Published 03 January 2014

Kinsa, a mission-driven, venture-backed startup, announced 510(k) clearance for its smartphone-connected thermometer by the U.S. Food and Drug Administration (FDA). This announcement marks the first-ever approval by the FDA for a mobile-connected version of the world's most common medical device.

Like traditional thermometers, the Kinsa Smart Thermometer can be used orally, under-the-arm or rectally. It's been designed with parents and children in mind and leverages the smartphone to make taking a temperature a more engaging and informative process.

The thermometer connects to a smartphone or other mobile device via the headphone jack and uses the display, power and processing of the smartphone to determine a precise temperature reading -- with fewer components in the thermometer, it is compact, thin, and highly flexible, making it more comfortable to use.

Kinsa uses the smartphone's display screen to provide fun, animated visuals throughout a temperature reading -- calming, distracting and engaging children throughout the process. The display also shows reading progress and alerts parents if the thermometer slips out of place. Users can create individual profiles for the whole family and, with a few taps, track their fever, symptom and illness history.

Kinsa is adding additional software features and, as its user base grows, will provide alerts when there is an illness outbreak in the user's local area or at her child's school. "By combining a thermometer with a smartphone, we've created a communication channel with the ill, providing users with far more value than today's thermometers can," explained Inder Singh, founder and CEO of Kinsa.

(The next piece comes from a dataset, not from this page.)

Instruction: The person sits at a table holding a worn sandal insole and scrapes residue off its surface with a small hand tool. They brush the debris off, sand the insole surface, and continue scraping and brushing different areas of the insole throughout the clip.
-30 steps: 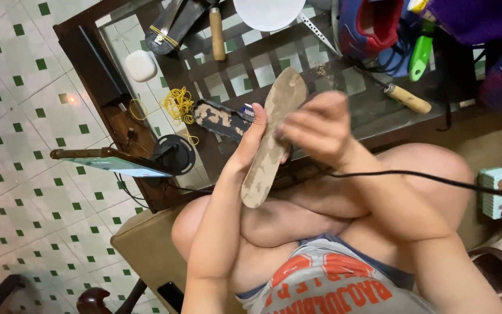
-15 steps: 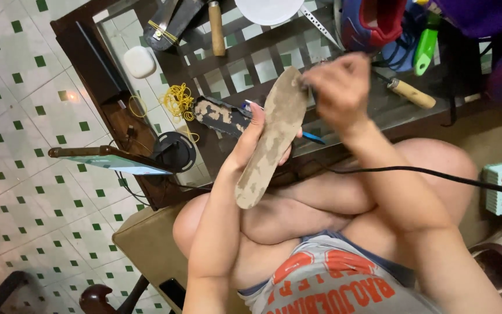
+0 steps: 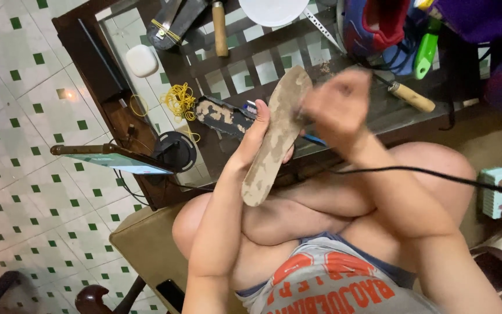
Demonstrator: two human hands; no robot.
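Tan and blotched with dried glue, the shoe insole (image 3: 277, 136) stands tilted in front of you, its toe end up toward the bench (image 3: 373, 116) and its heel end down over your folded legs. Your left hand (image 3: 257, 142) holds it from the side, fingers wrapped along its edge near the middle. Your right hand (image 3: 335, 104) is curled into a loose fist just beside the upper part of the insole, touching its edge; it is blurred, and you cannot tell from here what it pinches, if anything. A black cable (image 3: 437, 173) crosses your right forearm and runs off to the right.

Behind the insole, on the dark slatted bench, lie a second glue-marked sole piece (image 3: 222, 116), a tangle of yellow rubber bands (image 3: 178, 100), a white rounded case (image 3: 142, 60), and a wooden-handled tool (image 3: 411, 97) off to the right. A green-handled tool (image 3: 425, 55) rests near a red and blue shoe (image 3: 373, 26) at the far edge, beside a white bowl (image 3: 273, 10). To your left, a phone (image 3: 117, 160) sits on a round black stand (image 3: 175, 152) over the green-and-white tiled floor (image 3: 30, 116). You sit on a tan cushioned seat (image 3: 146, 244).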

The company's ultimate goal is to create the 'health weather,' a real-time understanding of what illnesses are spreading and where. The company will accomplish this by combining data from its products with other sources.

Kinsa aspires to work closely with health agencies like the U.S. Centers for Disease Control, the World Health Organization, and state and local health departments to accomplish its mission.

Singh explains, "With the Kinsa Smart Thermometer, we can transform the way people care for their families. And by piggy-backing off of the most widespread medical behavior in the world -- a parent taking a child's temperature at the first sign of illness, even before scheduling a doctor's appointment -- we can simultaneously create a highly accurate, first-of-its-kind system to track the spread of illness, revolutionizing health across the globe."

Children are often the earliest to get sick from a contagious illness like the flu and can spread it rapidly, so a real-time, geo-located understanding of early illness indicators like fever and symptoms, can help to stop the spread.

"The world is seeking better ways to track infectious disease both at the level of the individual and the community. Kinsa's approach is exciting because it engages consumers -- it can provide real value for individuals -- and at the same time aggregates information in a way that could help predict and hopefully prevent illnesses like influenza," explained Ken Staley, former White House Director for Biodefense and an advisor to Kinsa.

Kinsa will conduct a private beta test of its device and mobile app in early January 2014. Kinsa is currently taking pre-orders for delivery in March or April on its website, selling the Kinsa Smart Thermometer initially at a price of $14.99.